## Task description
Print, in exact form, the lines below from the one containing "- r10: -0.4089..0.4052" through the one containing "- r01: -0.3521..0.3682", and omit all others.

## The data
=== Begin Enclosure ===
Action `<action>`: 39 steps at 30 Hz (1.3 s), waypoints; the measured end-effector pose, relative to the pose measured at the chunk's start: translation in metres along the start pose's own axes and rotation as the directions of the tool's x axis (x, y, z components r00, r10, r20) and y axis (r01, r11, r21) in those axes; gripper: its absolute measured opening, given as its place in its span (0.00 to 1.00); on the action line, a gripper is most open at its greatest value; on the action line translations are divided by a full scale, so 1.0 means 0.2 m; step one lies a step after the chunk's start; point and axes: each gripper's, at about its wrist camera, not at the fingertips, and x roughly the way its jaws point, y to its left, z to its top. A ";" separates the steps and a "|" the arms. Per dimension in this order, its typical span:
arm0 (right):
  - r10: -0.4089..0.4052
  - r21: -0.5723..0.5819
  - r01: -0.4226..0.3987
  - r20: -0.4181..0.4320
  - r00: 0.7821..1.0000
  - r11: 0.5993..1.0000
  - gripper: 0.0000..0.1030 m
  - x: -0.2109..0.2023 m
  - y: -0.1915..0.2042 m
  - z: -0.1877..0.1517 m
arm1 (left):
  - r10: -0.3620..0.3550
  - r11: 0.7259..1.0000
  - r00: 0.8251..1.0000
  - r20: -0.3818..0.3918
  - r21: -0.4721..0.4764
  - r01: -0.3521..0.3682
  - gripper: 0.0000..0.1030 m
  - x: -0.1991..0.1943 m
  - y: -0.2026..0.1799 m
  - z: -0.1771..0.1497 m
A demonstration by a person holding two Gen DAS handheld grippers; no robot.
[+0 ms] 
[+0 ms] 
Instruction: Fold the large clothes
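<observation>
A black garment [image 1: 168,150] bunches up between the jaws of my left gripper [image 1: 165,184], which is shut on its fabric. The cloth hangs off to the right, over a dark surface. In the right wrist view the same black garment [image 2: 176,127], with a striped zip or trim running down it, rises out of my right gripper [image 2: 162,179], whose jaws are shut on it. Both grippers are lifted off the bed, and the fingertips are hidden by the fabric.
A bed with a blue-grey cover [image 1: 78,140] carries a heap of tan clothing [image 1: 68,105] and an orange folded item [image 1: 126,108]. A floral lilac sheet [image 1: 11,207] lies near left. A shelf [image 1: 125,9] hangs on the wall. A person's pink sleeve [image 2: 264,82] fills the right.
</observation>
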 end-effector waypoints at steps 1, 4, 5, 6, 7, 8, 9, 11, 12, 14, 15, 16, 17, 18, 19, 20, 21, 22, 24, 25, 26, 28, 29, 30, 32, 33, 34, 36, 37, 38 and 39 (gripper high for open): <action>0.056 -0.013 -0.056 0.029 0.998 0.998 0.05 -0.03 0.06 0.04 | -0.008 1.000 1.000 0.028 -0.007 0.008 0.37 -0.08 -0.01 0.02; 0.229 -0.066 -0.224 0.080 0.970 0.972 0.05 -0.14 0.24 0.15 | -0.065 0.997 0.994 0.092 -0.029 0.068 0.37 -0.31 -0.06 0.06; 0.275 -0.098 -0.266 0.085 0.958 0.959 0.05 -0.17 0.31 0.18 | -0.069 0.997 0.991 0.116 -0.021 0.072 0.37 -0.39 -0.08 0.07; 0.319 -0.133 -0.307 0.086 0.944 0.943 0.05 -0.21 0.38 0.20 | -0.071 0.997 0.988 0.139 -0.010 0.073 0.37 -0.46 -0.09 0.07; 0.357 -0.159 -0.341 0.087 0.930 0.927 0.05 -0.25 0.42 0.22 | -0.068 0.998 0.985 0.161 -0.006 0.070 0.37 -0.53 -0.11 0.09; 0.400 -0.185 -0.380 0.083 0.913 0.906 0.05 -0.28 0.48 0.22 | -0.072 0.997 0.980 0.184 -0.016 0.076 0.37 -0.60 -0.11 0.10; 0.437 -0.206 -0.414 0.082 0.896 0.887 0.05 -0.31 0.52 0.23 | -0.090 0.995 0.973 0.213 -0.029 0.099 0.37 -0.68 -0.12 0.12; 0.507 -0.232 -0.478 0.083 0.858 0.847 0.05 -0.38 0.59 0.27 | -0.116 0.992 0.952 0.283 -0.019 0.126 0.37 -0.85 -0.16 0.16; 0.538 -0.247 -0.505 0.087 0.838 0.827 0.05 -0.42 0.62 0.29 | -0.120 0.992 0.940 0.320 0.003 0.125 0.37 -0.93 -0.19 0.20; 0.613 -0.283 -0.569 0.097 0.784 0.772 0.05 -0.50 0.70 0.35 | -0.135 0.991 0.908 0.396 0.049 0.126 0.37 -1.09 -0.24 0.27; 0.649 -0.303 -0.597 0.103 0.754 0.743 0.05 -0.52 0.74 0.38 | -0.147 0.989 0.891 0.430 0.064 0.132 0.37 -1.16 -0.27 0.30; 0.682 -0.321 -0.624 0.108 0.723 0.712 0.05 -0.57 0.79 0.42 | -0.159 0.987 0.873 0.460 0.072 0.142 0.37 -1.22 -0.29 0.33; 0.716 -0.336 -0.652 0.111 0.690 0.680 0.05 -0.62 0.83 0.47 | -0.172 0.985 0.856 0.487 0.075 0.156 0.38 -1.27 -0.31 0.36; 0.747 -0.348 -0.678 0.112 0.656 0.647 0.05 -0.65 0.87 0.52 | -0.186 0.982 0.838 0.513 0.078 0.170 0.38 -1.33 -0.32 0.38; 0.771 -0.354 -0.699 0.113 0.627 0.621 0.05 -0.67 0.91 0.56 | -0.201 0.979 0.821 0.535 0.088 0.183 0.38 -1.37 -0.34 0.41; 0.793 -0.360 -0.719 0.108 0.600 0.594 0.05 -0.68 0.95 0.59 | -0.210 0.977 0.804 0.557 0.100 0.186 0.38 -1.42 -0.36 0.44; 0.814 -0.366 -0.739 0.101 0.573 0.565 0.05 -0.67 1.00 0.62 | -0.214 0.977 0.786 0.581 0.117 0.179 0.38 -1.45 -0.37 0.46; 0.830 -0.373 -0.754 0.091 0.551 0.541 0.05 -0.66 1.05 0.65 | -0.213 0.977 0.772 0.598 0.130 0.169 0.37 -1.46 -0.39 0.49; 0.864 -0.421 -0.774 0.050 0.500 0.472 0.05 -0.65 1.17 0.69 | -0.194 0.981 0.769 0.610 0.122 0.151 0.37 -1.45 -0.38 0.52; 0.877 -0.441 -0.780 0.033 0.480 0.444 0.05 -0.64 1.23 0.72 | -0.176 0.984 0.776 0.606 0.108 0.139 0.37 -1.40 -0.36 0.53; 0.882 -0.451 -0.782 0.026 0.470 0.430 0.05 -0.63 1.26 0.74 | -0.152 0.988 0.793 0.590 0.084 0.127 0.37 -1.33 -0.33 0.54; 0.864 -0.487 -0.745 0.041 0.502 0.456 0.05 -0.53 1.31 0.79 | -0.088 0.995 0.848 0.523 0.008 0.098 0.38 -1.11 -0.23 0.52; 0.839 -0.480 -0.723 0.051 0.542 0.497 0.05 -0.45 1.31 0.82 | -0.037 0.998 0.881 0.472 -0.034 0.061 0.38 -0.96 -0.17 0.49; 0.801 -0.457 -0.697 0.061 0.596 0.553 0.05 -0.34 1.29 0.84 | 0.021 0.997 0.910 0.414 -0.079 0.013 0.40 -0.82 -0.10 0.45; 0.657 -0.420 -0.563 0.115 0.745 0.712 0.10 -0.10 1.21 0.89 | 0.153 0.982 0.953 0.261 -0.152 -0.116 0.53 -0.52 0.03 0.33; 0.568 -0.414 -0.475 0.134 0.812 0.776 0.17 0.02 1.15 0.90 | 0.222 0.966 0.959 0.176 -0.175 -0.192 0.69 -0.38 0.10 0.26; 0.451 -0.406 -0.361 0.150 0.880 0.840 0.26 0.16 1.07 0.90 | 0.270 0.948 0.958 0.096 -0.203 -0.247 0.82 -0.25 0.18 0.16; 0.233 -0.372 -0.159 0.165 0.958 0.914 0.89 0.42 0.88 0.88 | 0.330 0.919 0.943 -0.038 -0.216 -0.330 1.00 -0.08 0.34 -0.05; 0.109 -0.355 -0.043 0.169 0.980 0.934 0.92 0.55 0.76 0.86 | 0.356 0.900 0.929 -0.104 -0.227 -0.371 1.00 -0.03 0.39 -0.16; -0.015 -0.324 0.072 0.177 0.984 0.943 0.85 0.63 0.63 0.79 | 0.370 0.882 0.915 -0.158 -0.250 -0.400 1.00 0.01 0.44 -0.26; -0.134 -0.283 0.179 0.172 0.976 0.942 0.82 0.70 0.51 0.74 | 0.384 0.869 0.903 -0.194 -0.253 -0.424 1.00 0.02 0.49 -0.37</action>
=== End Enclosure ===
## Solution to this task
  - r10: -0.4089..0.4052
  - r21: -0.5723..0.5819
  - r01: -0.4226..0.3987
  - r20: -0.4181..0.4320
  - r00: 0.7821..1.0000
  - r11: 0.5993..1.0000
  - gripper: 0.0000..0.1030 m
  - x: -0.2109..0.2023 m
  - y: -0.1915..0.2042 m
  - z: -0.1877..0.1517 m
arm1 (left):
  - r10: -0.3620..0.3550
  - r11: 0.7259..1.0000
  - r00: 0.8251..1.0000
  - r20: -0.3818..0.3918
  - r21: -0.4721..0.4764
  - r01: -0.3521..0.3682

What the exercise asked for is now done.